### Goal of the exercise
Print out the full material below, exact in every line, with no images included.

### Data block
════════════════════

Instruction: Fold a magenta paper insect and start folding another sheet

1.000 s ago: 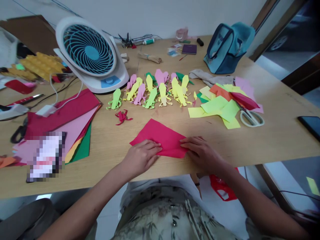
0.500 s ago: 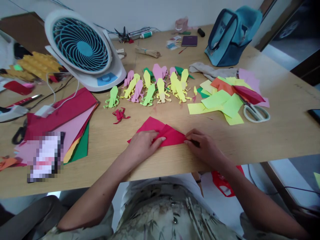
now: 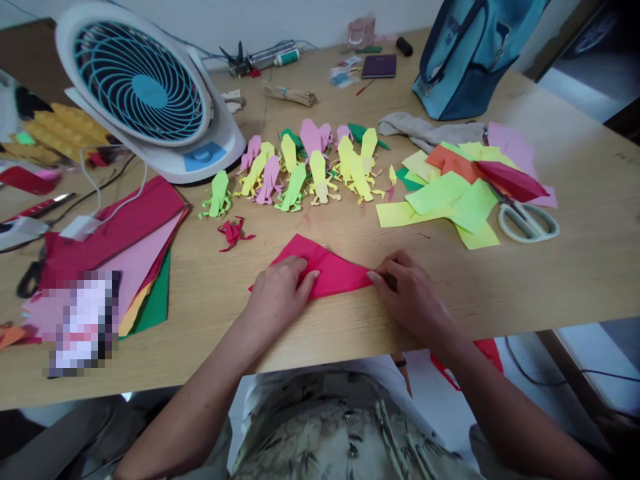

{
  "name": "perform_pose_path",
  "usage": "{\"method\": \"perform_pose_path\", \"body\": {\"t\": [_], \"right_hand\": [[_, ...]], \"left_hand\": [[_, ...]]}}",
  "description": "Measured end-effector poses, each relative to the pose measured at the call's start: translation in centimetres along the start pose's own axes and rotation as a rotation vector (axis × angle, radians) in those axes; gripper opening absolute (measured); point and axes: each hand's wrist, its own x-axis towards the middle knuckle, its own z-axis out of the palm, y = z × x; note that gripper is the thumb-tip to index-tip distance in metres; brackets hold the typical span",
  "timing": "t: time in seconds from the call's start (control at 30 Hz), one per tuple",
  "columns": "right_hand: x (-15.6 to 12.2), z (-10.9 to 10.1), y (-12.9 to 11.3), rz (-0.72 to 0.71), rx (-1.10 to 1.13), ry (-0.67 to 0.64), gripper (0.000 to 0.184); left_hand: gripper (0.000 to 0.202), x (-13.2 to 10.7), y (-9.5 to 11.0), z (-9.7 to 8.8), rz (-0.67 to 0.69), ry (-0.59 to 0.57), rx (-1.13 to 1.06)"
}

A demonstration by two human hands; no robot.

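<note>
A sheet of red paper (image 3: 333, 272), folded into a long pointed shape, lies on the table in front of me. My left hand (image 3: 283, 287) holds down its left part, with bent fingers and the thumb resting on top. At the right tip, my right hand (image 3: 400, 283) pinches the paper between thumb and fingers. A small red folded paper frog (image 3: 234, 233) sits beyond my left hand. Behind it stand several folded paper figures in yellow, green and pink, among them a light green one (image 3: 219, 195).
A fan (image 3: 150, 93) stands at the back left, above stacked coloured paper (image 3: 117, 233) and a blurred phone (image 3: 85, 320). At right, white-handled scissors (image 3: 527, 223) lie by loose paper pieces (image 3: 440, 193). A blue bag (image 3: 457, 63) is farther back.
The fold of the red paper has shifted: the raised flap edge at its middle no longer shows, and the surface looks smoother. Both hands stay on it. The view has turned slightly.
</note>
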Motion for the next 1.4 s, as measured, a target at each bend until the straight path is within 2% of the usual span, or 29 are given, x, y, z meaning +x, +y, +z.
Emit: {"method": "perform_pose_path", "body": {"t": [0.43,0.6,0.8,1.03,1.23,1.4], "right_hand": [[-0.1,0.4,-0.1,0.027,-0.071,0.028,0.03],[-0.1,0.5,-0.3,0.03,-0.109,0.044,0.03],[0.0,0.6,-0.4,0.035,-0.14,0.063,0.026],[-1.1,-0.3,-0.6,0.047,-0.074,0.076,0.005],[-2.7,-1.9,-0.1,0.06,-0.107,0.117,0.003],[-2.9,-1.7,-0.3,0.022,-0.068,0.134,0.008]], "left_hand": [[0.03,0.4,0.2,1.8,-0.079,-0.036,0.185],[0.034,0.4,0.8,1.7,-0.141,-0.088,0.266],[0.033,0.2,1.6,1.1,-0.185,-0.148,0.258],[0.032,0.3,1.4,1.1,-0.164,-0.15,0.265],[0.031,0.3,1.3,1.2,-0.133,-0.134,0.282],[0.032,0.3,1.4,1.2,-0.132,-0.139,0.311]]}}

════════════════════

### Expected output
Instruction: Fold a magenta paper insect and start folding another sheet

1.000 s ago: 
0.500 s ago: 
now: 

{
  "name": "perform_pose_path",
  "usage": "{\"method\": \"perform_pose_path\", \"body\": {\"t\": [_], \"right_hand\": [[_, ...]], \"left_hand\": [[_, ...]]}}",
  "description": "Measured end-effector poses, each relative to the pose measured at the call's start: translation in centimetres along the start pose's own axes and rotation as a rotation vector (axis × angle, radians) in those axes; gripper opening absolute (measured); point and axes: each hand's wrist, its own x-axis towards the middle knuckle, its own z-axis out of the palm, y = z × x; note that gripper is the thumb-tip to index-tip distance in metres; brackets hold the typical span",
  "timing": "t: time in seconds from the call's start (control at 30 Hz), one per tuple",
  "columns": "right_hand: x (-15.6 to 12.2), z (-10.9 to 10.1), y (-12.9 to 11.3), rz (-0.72 to 0.71), rx (-1.10 to 1.13), ry (-0.67 to 0.64), gripper (0.000 to 0.184); left_hand: gripper (0.000 to 0.202), x (-13.2 to 10.7), y (-9.5 to 11.0), z (-9.7 to 8.8), rz (-0.67 to 0.69), ry (-0.59 to 0.57), rx (-1.13 to 1.06)"
}

A demonstration by two human hands; no robot.

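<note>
A sheet of red paper (image 3: 333, 272), folded into a long pointed shape, lies on the table in front of me. My left hand (image 3: 283, 287) holds down its left part, with bent fingers and the thumb resting on top. At the right tip, my right hand (image 3: 400, 283) pinches the paper between thumb and fingers. A small red folded paper frog (image 3: 234, 233) sits beyond my left hand. Behind it stand several folded paper figures in yellow, green and pink, among them a light green one (image 3: 219, 195).
A fan (image 3: 150, 93) stands at the back left, above stacked coloured paper (image 3: 117, 233) and a blurred phone (image 3: 85, 320). At right, white-handled scissors (image 3: 527, 223) lie by loose paper pieces (image 3: 440, 193). A blue bag (image 3: 457, 63) is farther back.
The fold of the red paper has shifted: the raised flap edge at its middle no longer shows, and the surface looks smoother. Both hands stay on it. The view has turned slightly.
</note>
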Motion for the next 1.4 s, as measured, a target at each bend until the straight path is within 2% of the usual span, or 29 are given, x, y, z meaning +x, +y, +z.
Emit: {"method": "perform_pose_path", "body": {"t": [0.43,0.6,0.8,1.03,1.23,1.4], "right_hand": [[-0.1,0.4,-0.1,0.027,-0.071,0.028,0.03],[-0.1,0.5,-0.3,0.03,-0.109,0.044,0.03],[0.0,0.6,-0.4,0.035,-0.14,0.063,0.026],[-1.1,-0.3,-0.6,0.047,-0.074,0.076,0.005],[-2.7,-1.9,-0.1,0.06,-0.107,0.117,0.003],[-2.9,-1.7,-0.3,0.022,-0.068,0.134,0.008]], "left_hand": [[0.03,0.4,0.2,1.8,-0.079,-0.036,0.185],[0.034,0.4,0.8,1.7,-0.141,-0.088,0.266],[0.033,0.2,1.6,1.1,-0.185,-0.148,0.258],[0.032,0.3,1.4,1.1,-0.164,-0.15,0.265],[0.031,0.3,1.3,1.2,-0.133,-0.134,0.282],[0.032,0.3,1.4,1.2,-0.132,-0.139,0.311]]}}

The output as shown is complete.